Report how many lines in the records below hold the word "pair". Add nothing to the number.
Entries supplied Block Start
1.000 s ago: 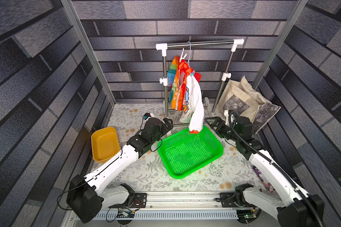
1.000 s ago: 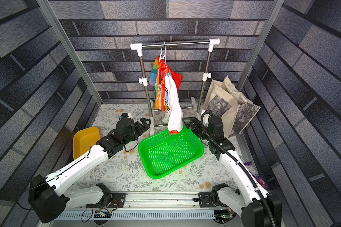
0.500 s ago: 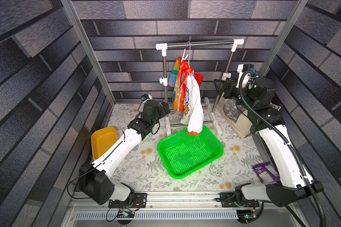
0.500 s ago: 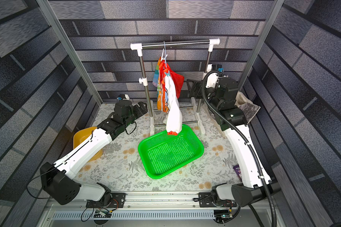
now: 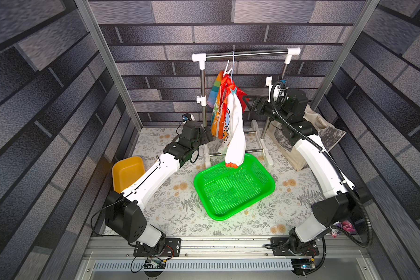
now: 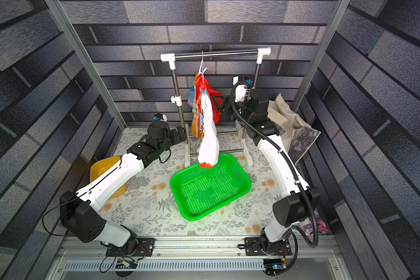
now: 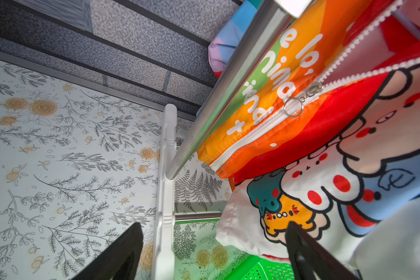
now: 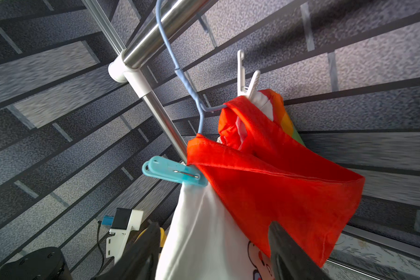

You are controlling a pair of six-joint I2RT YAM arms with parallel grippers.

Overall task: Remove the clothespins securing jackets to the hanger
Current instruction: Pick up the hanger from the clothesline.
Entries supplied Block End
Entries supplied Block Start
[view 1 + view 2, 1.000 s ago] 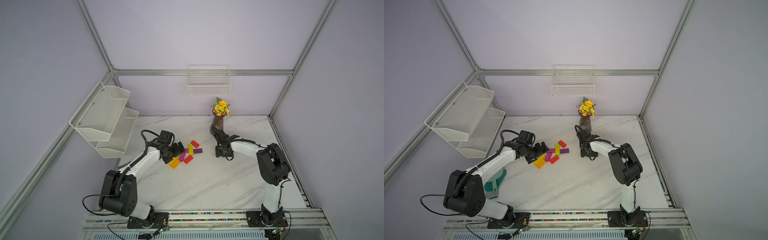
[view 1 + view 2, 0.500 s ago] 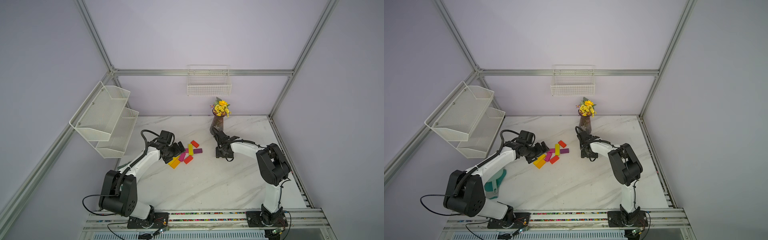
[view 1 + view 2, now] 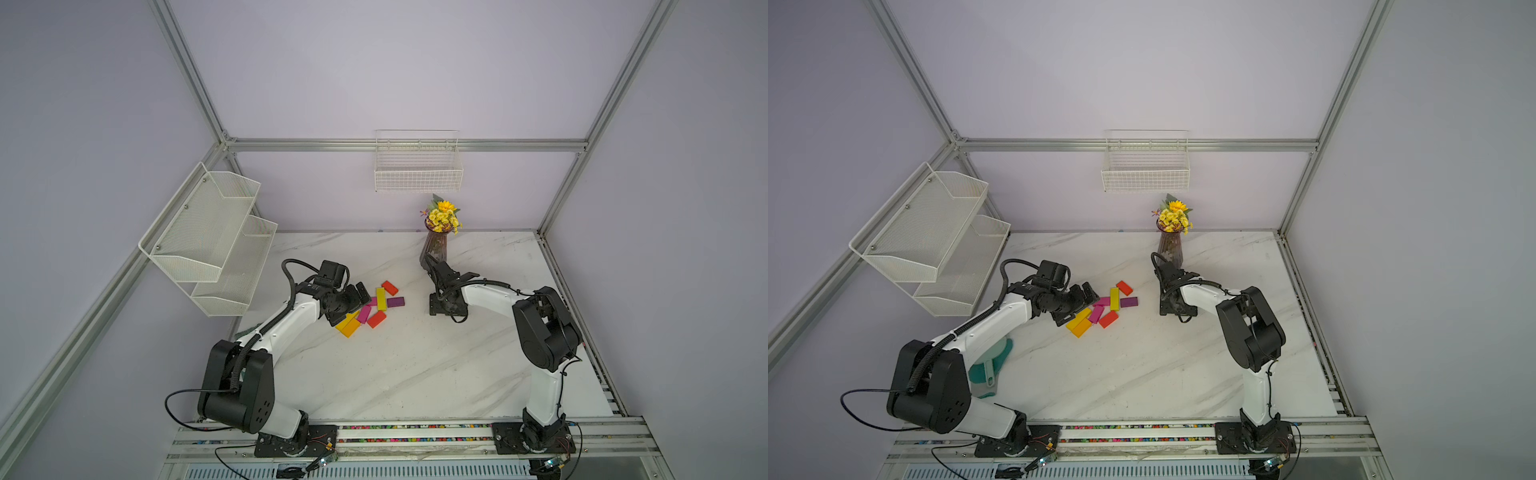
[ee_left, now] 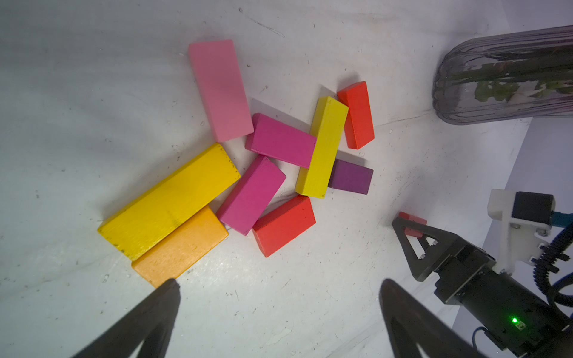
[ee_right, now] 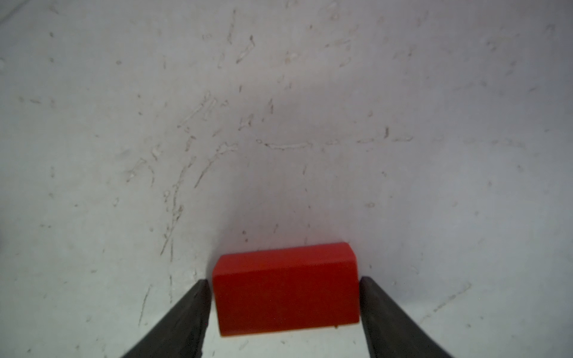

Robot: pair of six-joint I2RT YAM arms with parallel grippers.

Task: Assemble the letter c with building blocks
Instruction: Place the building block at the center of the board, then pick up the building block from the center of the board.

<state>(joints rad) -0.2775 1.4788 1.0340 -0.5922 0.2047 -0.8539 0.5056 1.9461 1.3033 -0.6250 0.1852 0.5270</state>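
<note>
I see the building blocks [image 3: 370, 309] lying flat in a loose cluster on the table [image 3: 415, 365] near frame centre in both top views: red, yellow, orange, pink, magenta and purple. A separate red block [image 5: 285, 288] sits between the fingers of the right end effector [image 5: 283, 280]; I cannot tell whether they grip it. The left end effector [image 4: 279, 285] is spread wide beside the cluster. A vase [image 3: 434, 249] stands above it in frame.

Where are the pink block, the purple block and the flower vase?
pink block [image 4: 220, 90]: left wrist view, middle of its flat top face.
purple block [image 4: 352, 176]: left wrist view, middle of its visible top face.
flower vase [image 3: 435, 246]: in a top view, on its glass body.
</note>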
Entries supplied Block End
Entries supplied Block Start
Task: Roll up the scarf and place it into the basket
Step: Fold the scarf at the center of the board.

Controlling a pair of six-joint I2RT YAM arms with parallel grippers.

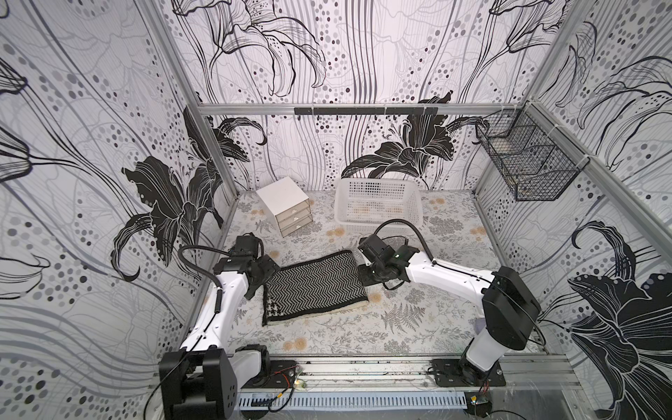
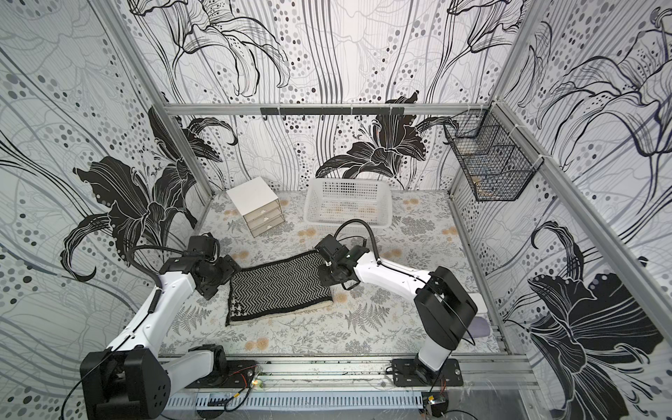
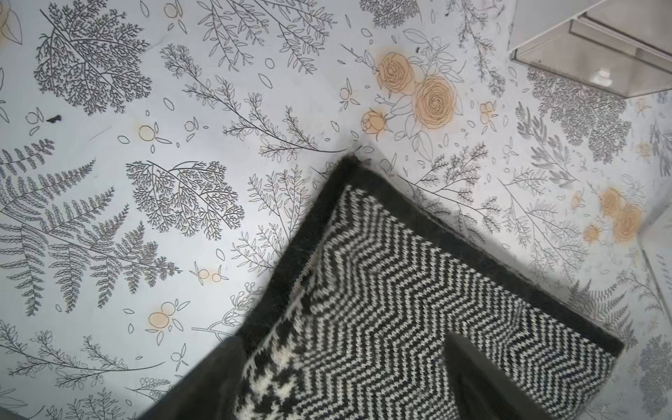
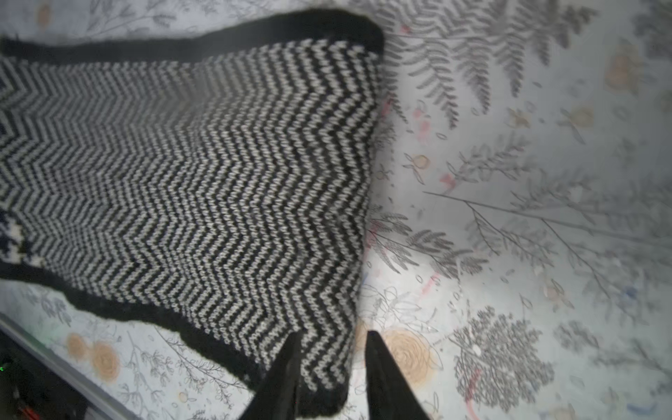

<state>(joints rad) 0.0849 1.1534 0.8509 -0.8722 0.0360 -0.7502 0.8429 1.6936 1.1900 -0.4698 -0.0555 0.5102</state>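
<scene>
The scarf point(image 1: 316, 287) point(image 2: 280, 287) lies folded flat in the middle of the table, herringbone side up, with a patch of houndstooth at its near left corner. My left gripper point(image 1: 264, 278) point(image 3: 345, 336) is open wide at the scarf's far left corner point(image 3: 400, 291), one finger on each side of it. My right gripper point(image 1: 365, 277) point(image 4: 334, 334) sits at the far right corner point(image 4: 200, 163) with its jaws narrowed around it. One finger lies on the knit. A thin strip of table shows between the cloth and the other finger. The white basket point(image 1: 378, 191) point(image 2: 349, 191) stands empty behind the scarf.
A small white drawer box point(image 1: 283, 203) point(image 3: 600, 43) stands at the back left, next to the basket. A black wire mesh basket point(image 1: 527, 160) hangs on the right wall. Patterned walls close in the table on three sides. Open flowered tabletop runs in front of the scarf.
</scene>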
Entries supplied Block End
◆ **Solution to this exercise**
3